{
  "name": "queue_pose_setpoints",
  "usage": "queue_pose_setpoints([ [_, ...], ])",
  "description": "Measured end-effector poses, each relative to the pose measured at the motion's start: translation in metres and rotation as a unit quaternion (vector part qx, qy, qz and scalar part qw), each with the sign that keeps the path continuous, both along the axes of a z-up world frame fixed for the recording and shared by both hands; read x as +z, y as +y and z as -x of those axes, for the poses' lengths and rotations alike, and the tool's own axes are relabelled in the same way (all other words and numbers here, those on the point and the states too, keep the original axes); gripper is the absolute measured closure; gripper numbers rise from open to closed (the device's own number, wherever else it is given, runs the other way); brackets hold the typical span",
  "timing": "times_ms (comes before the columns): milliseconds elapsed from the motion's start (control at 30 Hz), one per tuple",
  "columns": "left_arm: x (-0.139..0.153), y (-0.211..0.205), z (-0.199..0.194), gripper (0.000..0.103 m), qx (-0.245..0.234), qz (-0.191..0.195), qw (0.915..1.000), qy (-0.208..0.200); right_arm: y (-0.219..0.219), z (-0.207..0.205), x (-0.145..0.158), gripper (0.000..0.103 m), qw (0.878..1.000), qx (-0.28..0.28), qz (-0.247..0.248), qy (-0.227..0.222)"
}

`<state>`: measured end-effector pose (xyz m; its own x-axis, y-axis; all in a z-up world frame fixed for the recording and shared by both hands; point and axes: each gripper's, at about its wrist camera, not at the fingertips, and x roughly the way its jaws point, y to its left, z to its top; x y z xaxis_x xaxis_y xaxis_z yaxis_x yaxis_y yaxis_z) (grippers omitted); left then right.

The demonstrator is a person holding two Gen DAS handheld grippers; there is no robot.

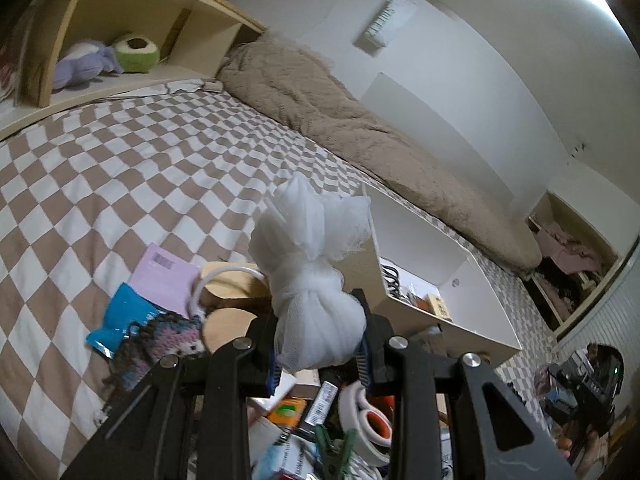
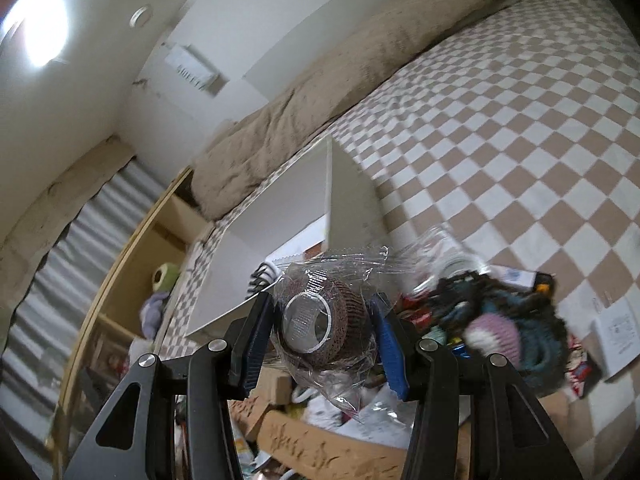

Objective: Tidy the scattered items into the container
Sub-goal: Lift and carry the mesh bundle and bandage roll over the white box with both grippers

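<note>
Mesh fills our left tool (image 1: pixel 320 354): its jaws pinch a knotted white net bundle (image 1: pixel 316 280), held above the clutter on the checkered bed (image 1: pixel 100 168); our right tool (image 2: pixel 320 338) is pressed on a wrapped tape roll (image 2: pixel 320 326) in crinkly clear film; the white container (image 1: pixel 452 280) stands open just beyond both loads, a few things already inside; we judge both items ready to drop; we should carry each over the near wall, clear its rim, then lower before parting the jaws, one tool at a time so they do not collide; the film is slippery, so we keep firm pressure till it is inside.
</note>
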<state>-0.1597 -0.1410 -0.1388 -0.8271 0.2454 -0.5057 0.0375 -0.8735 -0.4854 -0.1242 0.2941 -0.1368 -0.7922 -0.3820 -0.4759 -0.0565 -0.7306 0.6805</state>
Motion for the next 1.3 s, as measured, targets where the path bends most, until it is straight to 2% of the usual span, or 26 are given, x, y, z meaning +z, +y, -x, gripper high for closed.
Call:
queue_pose_setpoints([
  [300, 0.005, 0.030, 0.002, 0.074, -0.039, 0.024, 0.9990, 0.004, -0.041, 0.002, 0.009, 0.052, 0.997, 0.068, -0.022, 0.012],
  [533, 0.014, 0.051, 0.000, 0.074, -0.058, 0.052, 0.9967, 0.025, -0.065, 0.009, 0.013, 0.052, 0.994, 0.104, -0.032, 0.011],
  [933, 0.038, 0.081, 0.012, 0.074, -0.073, 0.063, 0.9923, 0.077, -0.093, 0.038, 0.035, 0.052, 0.991, 0.117, -0.056, 0.023],
  [1133, 0.046, 0.096, 0.026, 0.074, -0.092, 0.076, 0.9896, 0.080, -0.101, 0.057, 0.048, 0.052, 0.989, 0.123, -0.070, 0.034],
  [1300, 0.056, 0.112, 0.044, 0.074, -0.114, 0.104, 0.9850, 0.078, -0.107, 0.084, 0.052, 0.052, 0.989, 0.121, -0.083, 0.016],
])
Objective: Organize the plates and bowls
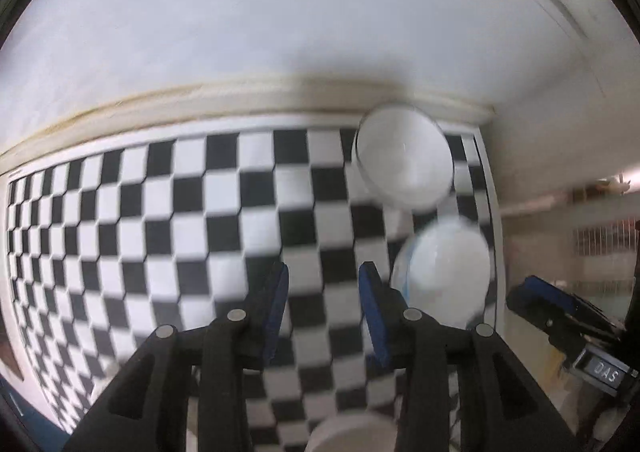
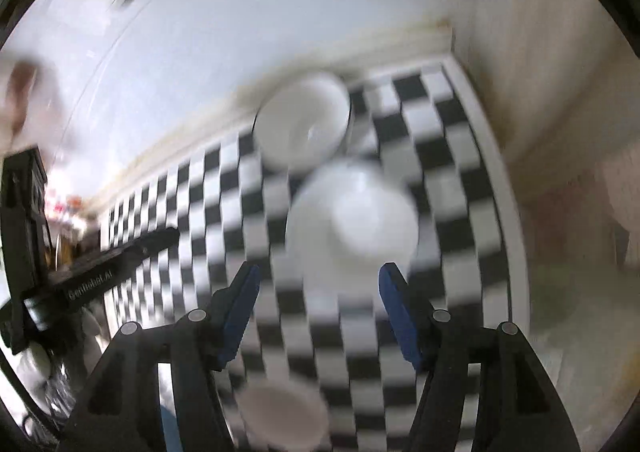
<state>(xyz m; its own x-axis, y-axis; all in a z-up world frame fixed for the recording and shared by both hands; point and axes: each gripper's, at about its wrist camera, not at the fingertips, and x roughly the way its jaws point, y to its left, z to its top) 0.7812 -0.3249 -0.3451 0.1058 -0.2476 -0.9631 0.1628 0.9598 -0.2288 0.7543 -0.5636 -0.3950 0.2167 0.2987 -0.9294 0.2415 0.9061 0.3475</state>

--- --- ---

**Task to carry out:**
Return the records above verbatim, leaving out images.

**Exercise solution:**
{
  "name": "queue_pose_setpoints",
  "usage": "queue_pose_setpoints([ [_, ...], ])",
  "description": "Measured end-effector poses, each relative to the pose measured at the motion's start: translation in metres and rotation as a unit quaternion (vector part qx, qy, qz and scalar part qw), each with the sign that keeps the path continuous, both along the axes of a z-up world frame fixed for the recording and shared by both hands; read x as +z, y as +y and z as -x of those axes, for the poses' lengths and rotations alike, and the tool's own axes are relabelled in the same way (all other words and numbers here, those on the point and the states too, keep the original axes); gripper is the absolute measured closure; gripper numbers rise from open to closed (the device's own number, wherever else it is given, runs the other way); brackets hold the typical span",
  "timing": "times_ms (comes before the columns): milliseconds elapsed from the motion's start (control at 30 Hz), one per tuple",
  "columns": "left_arm: x (-0.139..0.153), y (-0.211..0.205), z (-0.199..0.194), gripper (0.000..0.103 m), qx (-0.245..0.234), qz (-0.191..0.195), qw (0.915..1.000), qy (-0.208..0.200); right_arm: y (-0.219..0.219), z (-0.207..0.205), x (-0.145..0.158), gripper (0.000..0.103 m), qw (0.878..1.000), qx (-0.28..0.28), qz (-0.247..0.248), qy (-0.227..0.222)"
}

`<state>`: measured end-effector pose (xyz m; its own x-axis, y-axis; all in a z-up world frame fixed for the recording and shared by both hands; point and axes: each gripper's, at about its wrist camera, not at the fingertips, and x roughly the way its jaws point, y to its left, z to its top; x y z xaxis_x xaxis_y xaxis_z yaxis_x yaxis_y yaxis_z) (grippers omitted); left then right.

The demonstrator is a person holding two Gen DAS handheld grippers; there is no robot.


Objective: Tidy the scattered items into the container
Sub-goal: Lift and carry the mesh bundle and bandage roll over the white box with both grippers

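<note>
Mesh fills our left tool (image 1: pixel 320 354): its jaws pinch a knotted white net bundle (image 1: pixel 316 280), held above the clutter on the checkered bed (image 1: pixel 100 168); our right tool (image 2: pixel 320 338) is pressed on a wrapped tape roll (image 2: pixel 320 326) in crinkly clear film; the white container (image 1: pixel 452 280) stands open just beyond both loads, a few things already inside; we judge both items ready to drop; we should carry each over the near wall, clear its rim, then lower before parting the jaws, one tool at a time so they do not collide; the film is slippery, so we keep firm pressure till it is inside.
</note>
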<state>-0.1597 -0.1410 -0.1388 -0.8271 0.2454 -0.5057 0.0375 -0.8735 -0.4854 -0.1242 0.2941 -0.1368 -0.7922 -0.3820 -0.4759 -0.0565 -0.7306 0.6805</state>
Motion for the next 1.3 s, as measured, targets where the path bends most, until it is straight to 2% of the usual span, or 26 are given, x, y, z meaning +z, +y, -x, gripper high for closed.
Call:
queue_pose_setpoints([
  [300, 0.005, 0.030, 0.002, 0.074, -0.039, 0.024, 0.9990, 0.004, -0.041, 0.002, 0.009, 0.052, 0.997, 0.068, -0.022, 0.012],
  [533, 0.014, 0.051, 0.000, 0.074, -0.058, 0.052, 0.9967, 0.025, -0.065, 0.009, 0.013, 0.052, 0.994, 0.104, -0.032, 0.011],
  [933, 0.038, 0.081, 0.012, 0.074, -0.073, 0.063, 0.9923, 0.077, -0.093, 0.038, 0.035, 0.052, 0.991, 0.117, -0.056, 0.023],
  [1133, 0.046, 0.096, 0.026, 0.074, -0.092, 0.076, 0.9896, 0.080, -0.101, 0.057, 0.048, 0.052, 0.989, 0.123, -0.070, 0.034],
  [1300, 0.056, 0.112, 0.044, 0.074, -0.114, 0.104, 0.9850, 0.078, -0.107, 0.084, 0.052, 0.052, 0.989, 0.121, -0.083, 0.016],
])
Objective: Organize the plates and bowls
<state>(xyz m; its own x-axis, y-axis; all in a z-up world frame fixed for the recording and shared by both hands; point and axes: each gripper's, at about its wrist camera, not at the fingertips, and x roughly the way its jaws point, y to its left, z to its top) 0.7812 -0.3249 -0.3451 0.1058 -0.2476 -0.9631 0.1628 0.9598 -0.2288 0.7543 -0.5636 -0.3950 0.2167 0.2987 -0.9294 0.2415 0.9061 0.3475</state>

The answer has been given in its entirety.